Studies on the Metabolic Fate of Ultra Short Acting β1 Blocker ONO-1101 (3): Metabolism and Protein Binding
1997 Volume 12 Issue 1 Pages 31-41
Details
1997 Volume 12 Issue 1 Pages 31-41
The metabolism of ONO-1101 after intravenous administration was examined in rats and dogs. Beside species-related differences in metabolic rate, the effects of drugs with ester group on the metabolism of ONO-1101 in human plasma and the binding to serum protein were also investigated.
1. After a single intravenous administration of 14C-ONO-1101 in male rats, 81.8% of blood radioactivity at 5 min consisted of M-1, and 2.1% was ONO-1101. Main metabolite in urine and bile was M-1, and ONO-1101 was less than 7.0%.
2. After a single intravenous administration of ONO-1101 in male dogs, the concentrations of ONO-1101 and M-1 in plasma at 5 min were 1.87 μg/ml and 1.35 μg/ml, respectively. At 30 min, M-2, the β-oxidized of M-1, was detected besides ONO-1101 and M-1. Within 24 hr after intravenous administration of ONO-1101, 38.1%, 40.5% and 2.7% of administered dose were excreted to urine as M-1, M-2 and ONO-1101, respectively. Within 8 hr after intravenous infusion, 0.10% and 2.83% of administered dose were excreted to bile as M-1 and ONO-1101, respectively.
3. Enzymatic activity for the hydrolysis of ONO-1101 was higher in rat, human and dog plasma in that order. The major enzyme that hydolyzed ONO-1101 was supposed to be pseudocholinesterase in human plasma and carboxylesterase in rat plasma and dog liver.
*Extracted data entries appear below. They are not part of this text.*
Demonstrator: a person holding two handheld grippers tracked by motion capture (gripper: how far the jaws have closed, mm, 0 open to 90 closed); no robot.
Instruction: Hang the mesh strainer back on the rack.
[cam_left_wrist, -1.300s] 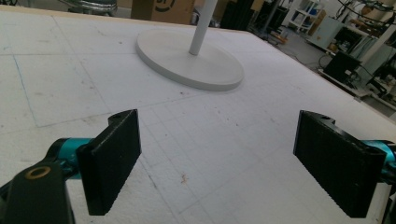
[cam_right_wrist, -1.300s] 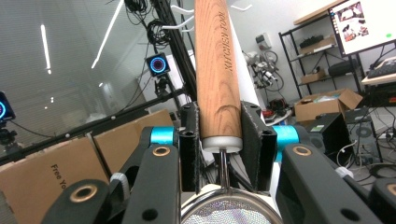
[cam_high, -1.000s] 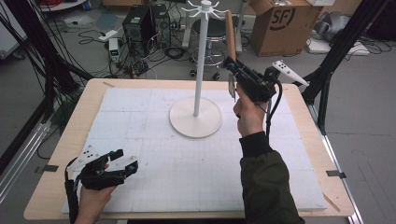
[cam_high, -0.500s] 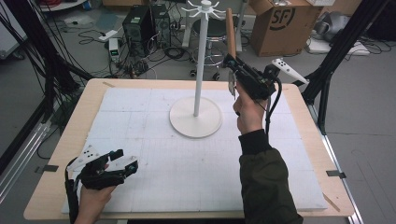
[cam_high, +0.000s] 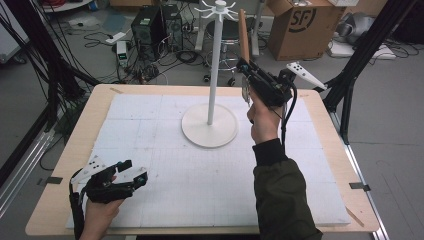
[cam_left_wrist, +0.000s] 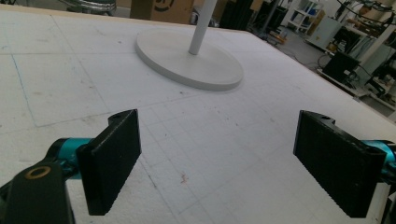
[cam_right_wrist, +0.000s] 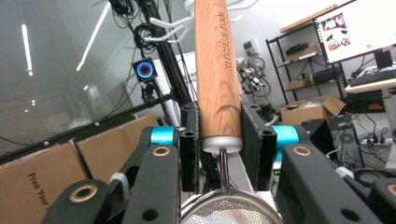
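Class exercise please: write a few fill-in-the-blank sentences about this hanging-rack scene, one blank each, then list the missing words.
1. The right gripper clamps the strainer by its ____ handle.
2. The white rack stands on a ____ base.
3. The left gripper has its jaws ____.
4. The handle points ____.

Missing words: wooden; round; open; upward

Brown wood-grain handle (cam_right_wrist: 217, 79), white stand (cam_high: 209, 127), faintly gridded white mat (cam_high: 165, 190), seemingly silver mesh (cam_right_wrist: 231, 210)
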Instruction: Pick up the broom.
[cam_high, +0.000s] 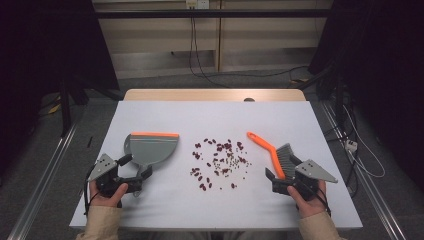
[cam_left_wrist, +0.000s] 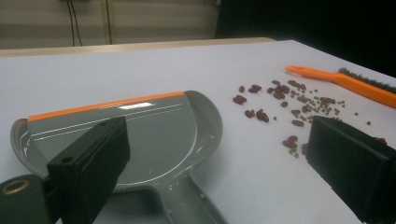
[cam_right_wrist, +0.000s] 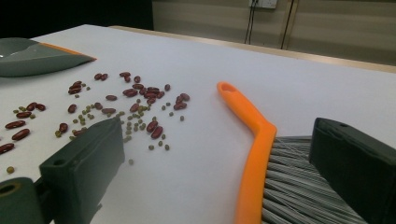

4. Acetylcholine and enalapril did not affect t he hydolysis of ONO-1101 inhuman plasma. Procaine and succinylcholine, known as the substrate of pseudocholinesterase, competitively inhibit the hydrolysis of ONO-1101.
5. The serum protein bindings of 14C-ONO-1101 (0.1 μg/ml) in rat, dog and human were 2.8, 21.3 and 1.6%, respectively.